A doutora Alexsandra Valério desenvolveu quatro produtos que inativam o Sars-CoV-2 com sua equipe 70% feminina (TNS Nano/Reprodução)
Laura Pancini
Publicado em 8 de março de 2021 às 11h48.
Última atualização em 10 de março de 2021 às 16h49.
Apenas 40,3% das certificações de doutorado na Plataforma Lattes em 2020 são de mulheres, de acordo com o projeto Open Box da Ciência, responsável por pesquisas de mulheres cientistas. Em contraste, a Organização das Nações Unidas (ONU) emitiu um comunicado em fevereiro deste ano ressaltando que as mulheres são 70% dos profissionais de saúde à frente do combate à pandemia.
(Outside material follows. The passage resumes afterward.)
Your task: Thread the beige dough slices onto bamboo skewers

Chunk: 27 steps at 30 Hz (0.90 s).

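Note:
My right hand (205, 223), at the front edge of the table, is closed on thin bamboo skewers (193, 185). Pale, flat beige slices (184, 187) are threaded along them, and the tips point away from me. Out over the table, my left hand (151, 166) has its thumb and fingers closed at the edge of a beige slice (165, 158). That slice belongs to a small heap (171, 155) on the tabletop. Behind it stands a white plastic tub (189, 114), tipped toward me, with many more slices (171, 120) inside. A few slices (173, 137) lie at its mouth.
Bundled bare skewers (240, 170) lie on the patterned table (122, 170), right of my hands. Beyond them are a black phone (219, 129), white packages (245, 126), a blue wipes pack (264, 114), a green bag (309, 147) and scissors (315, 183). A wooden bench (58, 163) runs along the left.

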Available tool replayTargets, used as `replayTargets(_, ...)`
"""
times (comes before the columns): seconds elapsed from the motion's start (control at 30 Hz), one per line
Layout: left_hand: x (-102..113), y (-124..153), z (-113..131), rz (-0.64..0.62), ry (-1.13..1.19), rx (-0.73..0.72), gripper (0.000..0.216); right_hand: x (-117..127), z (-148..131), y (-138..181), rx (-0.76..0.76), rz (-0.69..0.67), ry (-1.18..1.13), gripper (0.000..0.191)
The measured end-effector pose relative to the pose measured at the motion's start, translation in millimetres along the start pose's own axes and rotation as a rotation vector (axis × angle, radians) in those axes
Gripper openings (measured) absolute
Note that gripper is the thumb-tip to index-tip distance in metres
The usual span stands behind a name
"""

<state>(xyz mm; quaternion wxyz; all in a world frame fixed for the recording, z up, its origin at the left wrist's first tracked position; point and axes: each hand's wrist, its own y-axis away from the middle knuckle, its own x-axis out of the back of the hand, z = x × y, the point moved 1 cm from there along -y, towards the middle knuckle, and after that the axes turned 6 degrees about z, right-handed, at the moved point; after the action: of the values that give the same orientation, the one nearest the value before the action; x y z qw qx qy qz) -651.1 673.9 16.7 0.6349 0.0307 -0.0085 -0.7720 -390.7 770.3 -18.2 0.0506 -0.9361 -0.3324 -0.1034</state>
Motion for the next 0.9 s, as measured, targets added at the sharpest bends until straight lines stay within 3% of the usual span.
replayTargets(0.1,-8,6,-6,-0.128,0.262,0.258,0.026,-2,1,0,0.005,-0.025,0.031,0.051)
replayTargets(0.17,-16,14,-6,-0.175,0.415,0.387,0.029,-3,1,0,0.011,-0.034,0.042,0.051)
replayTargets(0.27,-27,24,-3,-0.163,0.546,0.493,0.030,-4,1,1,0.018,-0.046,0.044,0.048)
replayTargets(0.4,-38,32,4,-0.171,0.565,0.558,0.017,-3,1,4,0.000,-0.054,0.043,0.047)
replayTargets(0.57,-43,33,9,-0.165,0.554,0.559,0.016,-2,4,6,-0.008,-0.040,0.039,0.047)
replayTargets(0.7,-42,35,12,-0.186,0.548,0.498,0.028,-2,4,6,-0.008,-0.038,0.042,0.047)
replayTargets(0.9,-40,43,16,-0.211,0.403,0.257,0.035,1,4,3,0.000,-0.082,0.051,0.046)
É neste meio que mulheres como Alexsandra Valério se destacam como exemplo de cientistas que estão trabalhando desde os primeiros sinais da chegada do coronavírus ao país. Com o agravamento da crise sanitária, a demanda por ferramentas de auxílio no combate ao novo coronavírus aumentaram e movimentam a indústria de saúde mesmo um ano depois do início da pandemia no Brasil.
Liderando uma equipe de 10 pesquisadores, com 70% de presença feminina de mestres ou doutoras, Valério se dedica a desenvolver ferramentas nanotecnológicas para inativar micro-organismos na TNS Nano, empresa de nanotecnologia. Em seu currículo, ela contabiliza quatro pós-doutorados nas áreas de engenharia, polímeros e biotecnologia e mais de 80 artigos publicados em revistas nacionais e internacionais.
A cientista foi responsável pela criação de um aditivo antiviral capaz de inativar o Sars-CoV-2 após 30 segundos de contato. “São esferas pequenas, quase do tamanho do vírus, que tem o poder de atacar a barreira em volta do vírus e destruí-la”, diz a doutora em entrevista à EXAME. “Elas são como guerreiras.”
A equipe da TNS ainda desenvolveu dois aditivos antivirais à base de íons de prata. O primeiro, o Protec-20, é estabilizado com aditivos naturais e inativa o vírus da mesma forma que o outro produto, destruindo a camada em volta dele. Já o segundo é um spray antiviral, feito em parceria com o Senai Paraná, que forma uma película protetora em superfícies por, no mínimo, 72 horas.
Por último, o grupo de Valério criou outro aditivo antiviral com uso de nanopartículas de cobre, com propriedade bactericida, antifúngica e antiviral. Ele minimiza contaminações cruzadas e pode ser utilizados na fabricação de materiais como tecidos, acrílicos e plásticos.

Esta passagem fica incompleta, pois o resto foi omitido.